Give the number of lines in the data that hold the word "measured", and nothing else.
*** Opening INFORMATION PROVIDED ***
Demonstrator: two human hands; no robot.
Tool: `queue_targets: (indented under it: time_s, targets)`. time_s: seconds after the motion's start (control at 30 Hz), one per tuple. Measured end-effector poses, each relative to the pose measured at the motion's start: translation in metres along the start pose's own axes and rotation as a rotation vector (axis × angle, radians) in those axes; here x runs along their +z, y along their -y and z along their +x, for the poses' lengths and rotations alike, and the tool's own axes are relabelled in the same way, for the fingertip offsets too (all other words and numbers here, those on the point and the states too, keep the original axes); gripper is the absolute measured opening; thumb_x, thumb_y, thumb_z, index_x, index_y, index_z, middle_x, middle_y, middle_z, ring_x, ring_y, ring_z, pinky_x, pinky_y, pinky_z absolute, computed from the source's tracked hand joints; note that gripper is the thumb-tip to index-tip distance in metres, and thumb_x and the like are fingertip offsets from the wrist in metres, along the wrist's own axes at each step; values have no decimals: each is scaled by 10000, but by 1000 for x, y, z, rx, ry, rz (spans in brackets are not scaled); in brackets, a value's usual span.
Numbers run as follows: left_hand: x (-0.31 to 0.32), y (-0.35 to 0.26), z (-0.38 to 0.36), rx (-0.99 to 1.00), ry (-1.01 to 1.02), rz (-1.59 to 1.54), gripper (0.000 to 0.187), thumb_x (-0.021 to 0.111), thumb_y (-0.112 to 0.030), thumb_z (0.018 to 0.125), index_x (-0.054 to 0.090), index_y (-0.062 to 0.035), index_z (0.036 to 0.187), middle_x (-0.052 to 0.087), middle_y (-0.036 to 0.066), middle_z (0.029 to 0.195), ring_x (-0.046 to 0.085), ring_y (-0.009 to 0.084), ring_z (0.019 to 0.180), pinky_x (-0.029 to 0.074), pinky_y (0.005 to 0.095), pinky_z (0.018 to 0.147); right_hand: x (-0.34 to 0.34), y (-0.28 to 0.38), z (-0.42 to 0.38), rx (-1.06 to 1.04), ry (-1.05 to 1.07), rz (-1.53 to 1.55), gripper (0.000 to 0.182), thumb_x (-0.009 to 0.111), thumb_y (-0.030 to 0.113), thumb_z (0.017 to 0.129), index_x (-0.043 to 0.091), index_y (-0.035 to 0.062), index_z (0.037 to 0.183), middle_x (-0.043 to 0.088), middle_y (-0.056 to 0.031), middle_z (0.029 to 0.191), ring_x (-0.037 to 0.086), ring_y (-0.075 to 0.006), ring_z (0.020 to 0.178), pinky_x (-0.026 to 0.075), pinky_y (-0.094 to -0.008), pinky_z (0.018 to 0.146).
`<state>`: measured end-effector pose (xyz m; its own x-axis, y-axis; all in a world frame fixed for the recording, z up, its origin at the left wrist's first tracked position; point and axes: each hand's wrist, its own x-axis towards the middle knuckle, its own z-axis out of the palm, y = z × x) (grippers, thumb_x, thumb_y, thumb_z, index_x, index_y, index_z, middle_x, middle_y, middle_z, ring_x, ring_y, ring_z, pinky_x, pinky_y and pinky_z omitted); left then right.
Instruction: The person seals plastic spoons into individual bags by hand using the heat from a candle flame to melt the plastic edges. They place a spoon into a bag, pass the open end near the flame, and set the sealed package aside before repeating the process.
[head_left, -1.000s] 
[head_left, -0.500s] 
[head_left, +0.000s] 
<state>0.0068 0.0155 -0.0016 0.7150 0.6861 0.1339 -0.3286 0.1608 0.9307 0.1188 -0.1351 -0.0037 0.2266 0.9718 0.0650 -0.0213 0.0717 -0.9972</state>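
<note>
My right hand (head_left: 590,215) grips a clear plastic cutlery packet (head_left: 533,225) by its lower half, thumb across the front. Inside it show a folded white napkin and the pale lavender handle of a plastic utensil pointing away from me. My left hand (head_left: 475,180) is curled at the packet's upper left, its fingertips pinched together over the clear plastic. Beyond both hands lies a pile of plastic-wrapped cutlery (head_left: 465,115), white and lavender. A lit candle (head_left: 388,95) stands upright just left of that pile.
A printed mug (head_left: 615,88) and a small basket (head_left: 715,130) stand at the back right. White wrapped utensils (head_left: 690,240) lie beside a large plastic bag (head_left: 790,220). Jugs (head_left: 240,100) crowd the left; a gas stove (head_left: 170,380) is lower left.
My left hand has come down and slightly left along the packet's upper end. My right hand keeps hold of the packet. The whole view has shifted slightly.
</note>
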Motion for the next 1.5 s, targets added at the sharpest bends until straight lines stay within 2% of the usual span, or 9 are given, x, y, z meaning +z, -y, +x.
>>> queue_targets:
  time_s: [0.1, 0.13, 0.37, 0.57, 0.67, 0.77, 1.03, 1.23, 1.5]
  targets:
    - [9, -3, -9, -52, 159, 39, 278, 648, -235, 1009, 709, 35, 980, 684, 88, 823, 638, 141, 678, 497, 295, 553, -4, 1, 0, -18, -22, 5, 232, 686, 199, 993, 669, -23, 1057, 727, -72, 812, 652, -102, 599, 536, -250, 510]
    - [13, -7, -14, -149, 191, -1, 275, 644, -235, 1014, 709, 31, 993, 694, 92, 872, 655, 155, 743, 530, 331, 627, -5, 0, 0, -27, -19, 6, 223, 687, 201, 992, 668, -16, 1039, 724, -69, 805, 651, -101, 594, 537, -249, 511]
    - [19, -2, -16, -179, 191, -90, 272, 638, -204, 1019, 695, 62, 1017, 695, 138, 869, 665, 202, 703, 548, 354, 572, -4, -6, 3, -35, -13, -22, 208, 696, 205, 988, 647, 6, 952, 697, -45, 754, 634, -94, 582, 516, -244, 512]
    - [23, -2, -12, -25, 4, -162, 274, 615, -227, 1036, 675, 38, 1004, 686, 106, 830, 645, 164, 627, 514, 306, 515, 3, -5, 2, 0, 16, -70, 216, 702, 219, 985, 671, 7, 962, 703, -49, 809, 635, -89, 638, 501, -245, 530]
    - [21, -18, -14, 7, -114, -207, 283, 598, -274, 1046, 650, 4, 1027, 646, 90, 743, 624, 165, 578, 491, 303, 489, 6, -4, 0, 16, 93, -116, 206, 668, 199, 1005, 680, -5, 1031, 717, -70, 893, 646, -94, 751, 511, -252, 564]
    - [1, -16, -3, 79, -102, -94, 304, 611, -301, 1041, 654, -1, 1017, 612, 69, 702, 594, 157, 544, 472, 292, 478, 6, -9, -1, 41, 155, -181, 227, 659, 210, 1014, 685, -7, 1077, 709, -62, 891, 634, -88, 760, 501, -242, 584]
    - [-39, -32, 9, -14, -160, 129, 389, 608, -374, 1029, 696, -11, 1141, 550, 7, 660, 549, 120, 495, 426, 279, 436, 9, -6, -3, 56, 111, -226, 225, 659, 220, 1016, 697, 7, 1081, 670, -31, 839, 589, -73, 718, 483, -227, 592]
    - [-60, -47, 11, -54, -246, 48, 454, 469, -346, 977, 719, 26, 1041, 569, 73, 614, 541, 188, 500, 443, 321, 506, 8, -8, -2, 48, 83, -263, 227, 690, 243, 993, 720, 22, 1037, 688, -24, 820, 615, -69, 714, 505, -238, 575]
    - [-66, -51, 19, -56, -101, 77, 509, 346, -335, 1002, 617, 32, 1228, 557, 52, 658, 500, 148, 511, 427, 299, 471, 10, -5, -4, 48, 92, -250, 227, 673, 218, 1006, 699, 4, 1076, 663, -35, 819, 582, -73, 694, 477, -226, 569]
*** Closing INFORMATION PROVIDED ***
● **RESPONSE BOX**
2